[Exercise details] Would you transcribe the whole listing exactly, minus its pictures?

Available data Block Start

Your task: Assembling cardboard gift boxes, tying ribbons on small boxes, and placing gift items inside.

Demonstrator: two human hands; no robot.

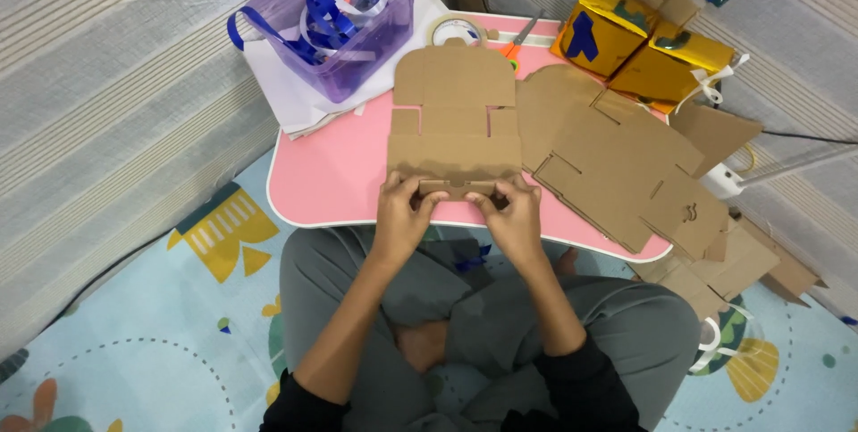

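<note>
- Closest to the camera, a person sits cross-legged in grey trousers and dark sleeves on a pale blue play mat [134, 343] printed with yellow shapes.
- Both hands meet at the near edge of a low pink table [331, 173]. The left hand [402, 209] and right hand [514, 213] each pinch the near flap of a flat cardboard box blank [456, 119], thumbs on top, fingers curled under the fold.
- Judging by the grip, the near flap is being creased upward along its scored line; the next move seems to call for even pressure from both hands so the fold stays straight.
- That blank lies flat on the table, matte brown, die-cut with tabs and slots.
- Just right of it, more cardboard blanks [617, 164] overlap in a loose stack that spills off the table's edge.
- Farther back sit a tape roll [454, 30] and orange-handled scissors [518, 39].
- At far left, a clear purple plastic tub [344, 16] holds glossy blue ribbon; at far right, shiny gold-wrapped boxes [639, 48] rest against striped grey fabric.
</note>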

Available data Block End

[Task output]
Your task: Assembling cardboard gift boxes, tying ribbons on small boxes, and placing gift items inside.

Demonstrator: two human hands; no robot.


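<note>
- Closest to the camera, a person sits cross-legged in grey trousers and dark sleeves on a pale blue play mat [134, 343] printed with yellow shapes.
- Both hands meet at the near edge of a low pink table [331, 173]. The left hand [402, 209] and right hand [514, 213] each pinch the near flap of a flat cardboard box blank [456, 119], thumbs on top, fingers curled under the fold.
- Judging by the grip, the near flap is being creased upward along its scored line; the next move seems to call for even pressure from both hands so the fold stays straight.
- That blank lies flat on the table, matte brown, die-cut with tabs and slots.
- Just right of it, more cardboard blanks [617, 164] overlap in a loose stack that spills off the table's edge.
- Farther back sit a tape roll [454, 30] and orange-handled scissors [518, 39].
- At far left, a clear purple plastic tub [344, 16] holds glossy blue ribbon; at far right, shiny gold-wrapped boxes [639, 48] rest against striped grey fabric.
</note>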

No more is needed to finish this exercise.